• _Collected data_
Start of Block

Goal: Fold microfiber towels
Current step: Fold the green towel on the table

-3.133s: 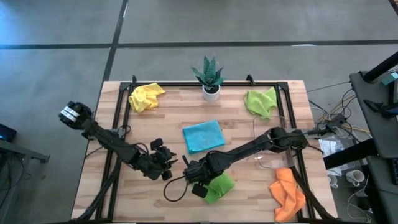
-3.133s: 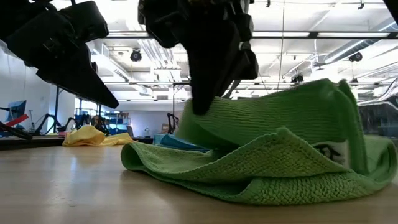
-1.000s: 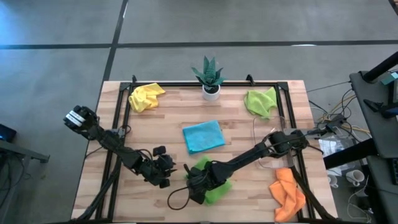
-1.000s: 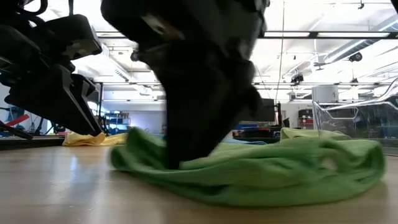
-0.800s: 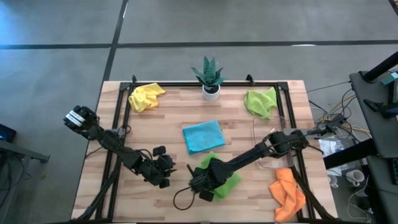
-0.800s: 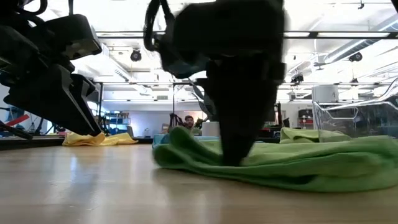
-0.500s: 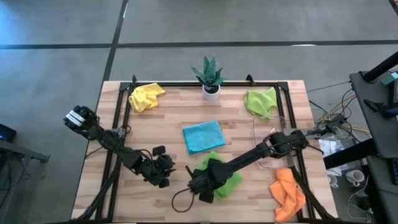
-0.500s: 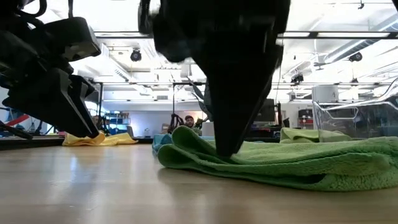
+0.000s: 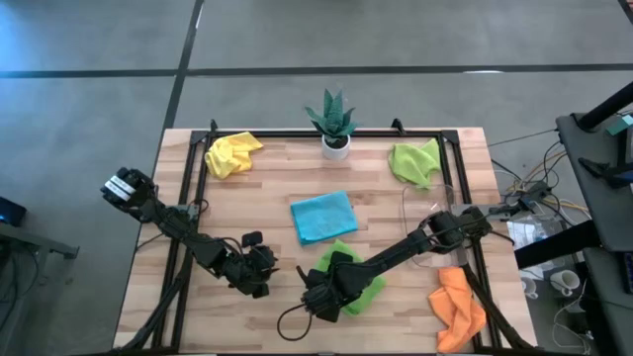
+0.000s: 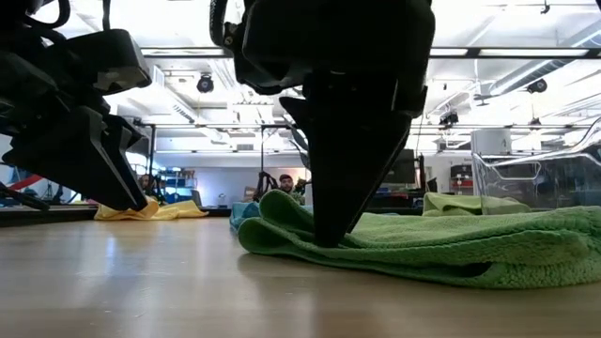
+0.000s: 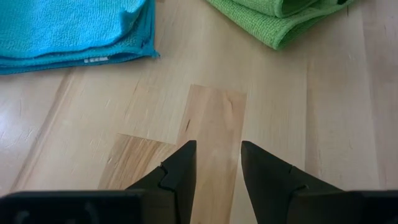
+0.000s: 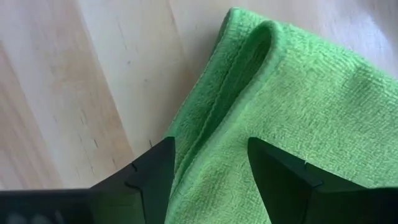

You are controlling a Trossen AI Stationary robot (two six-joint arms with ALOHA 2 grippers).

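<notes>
Looking down from the high view: right gripper (image 9: 321,302) sits at the near-left corner of a rumpled lime green microfiber towel (image 9: 354,282), near the front edge of the wooden surface (image 9: 267,222). Left gripper (image 9: 259,280) waits just beside it, well clear of cloth. A flat light blue microfiber towel (image 9: 323,216) lies mid-surface, looks already folded; yellow (image 9: 231,153), second green (image 9: 415,161) and orange (image 9: 457,307) towels are bunched at the corners.

Low view: right jaws point down into the green towel's folded edge (image 10: 282,225); bare wood w/ room to the left.

Left wrist view: left jaws (image 11: 217,165) slightly apart, holding nothing, over bare wood.

Right wrist view: right jaws (image 12: 208,162) spread wide, straddling the doubled hem (image 12: 242,81), not pinching.

Judgement: one fold is laid down and let go; next likely needs regripping an edge for a second fold, minding the front edge.
</notes>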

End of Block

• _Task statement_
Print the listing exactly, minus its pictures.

• _Reply to the task_
Goal: Fold microfiber towels
Current step: Fold the green towel on the table

-3.133s: 
-3.133s: 
-1.000s: 
-1.000s: 
-0.800s: 
-0.800s: 
-0.500s: 
-0.500s: 
+0.000s: 
+0.000s: 
+0.000s: 
+0.000s: 

You are controlling a Trossen AI Stationary robot (two six-joint arms with ALOHA 2 grippers).

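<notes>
Looking down from the high view: right gripper (image 9: 321,302) sits at the near-left corner of a rumpled lime green microfiber towel (image 9: 354,282), near the front edge of the wooden surface (image 9: 267,222). Left gripper (image 9: 259,280) waits just beside it, well clear of cloth. A flat light blue microfiber towel (image 9: 323,216) lies mid-surface, looks already folded; yellow (image 9: 231,153), second green (image 9: 415,161) and orange (image 9: 457,307) towels are bunched at the corners.

Low view: right jaws point down into the green towel's folded edge (image 10: 282,225); bare wood w/ room to the left.

Left wrist view: left jaws (image 11: 217,165) slightly apart, holding nothing, over bare wood.

Right wrist view: right jaws (image 12: 208,162) spread wide, straddling the doubled hem (image 12: 242,81), not pinching.

Judgement: one fold is laid down and let go; next likely needs regripping an edge for a second fold, minding the front edge.
</notes>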

Nothing else belongs to this answer.